Os rendimentos dos gilts britânicos de 10 anos recuaram em direção a 5% no final de agosto, mantendo-se próximos da mínima de duas semanas de 4,943% registrada na quarta-feira. O movimento acompanhou a queda dos preços do Brent, que reduziu as preocupações com a inflação e levou os mercados a postergar as expectativas para o próximo aumento de juros do Bank of England para 2027, em vez do fim de 2026.
Segundo dados da LSEG, os mercados estão atualmente precificando cerca de 24 pontos-base de aperto até dezembro e 36 pontos-base até a reunião de fevereiro de 2027 do Banco. Para a reunião de setembro do BoE, estão precificados menos de 4 pontos-base, o que implica uma probabilidade de aproximadamente 15% de alta de juros.

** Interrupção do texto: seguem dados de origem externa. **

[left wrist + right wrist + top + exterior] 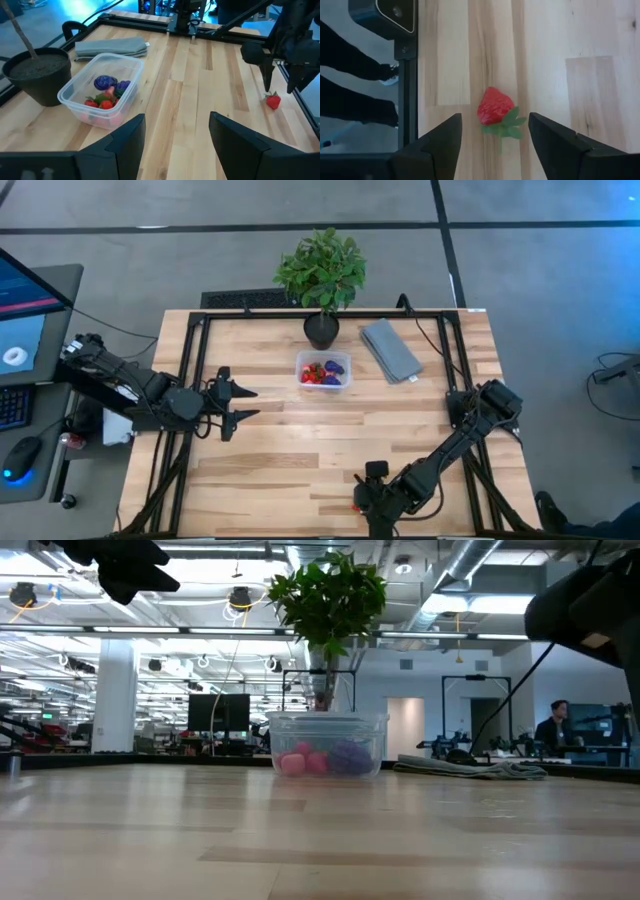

A maioria dos economistas tem esperado de forma consistente que o BoE mantenha as taxas inalteradas em 3,75% neste ano. Ainda assim, os mercados vinham atribuindo alguma probabilidade a uma alta, refletindo temores de que uma escalada no conflito entre os EUA e o Irã pudesse reacender as pressões inflacionárias.
Enquanto isso, a inflação do Reino Unido acelerou para 2,9% em julho, impulsionada principalmente pelo aumento das contas de energia doméstica, e projeta-se que suba ainda mais em direção ao fim do ano. O mercado de trabalho, porém, permanece fraco. Os investidores agora voltam sua atenção para os comentários do presidente do Fed, Kevin Warsh, no simpósio de Jackson Hole na sexta-feira.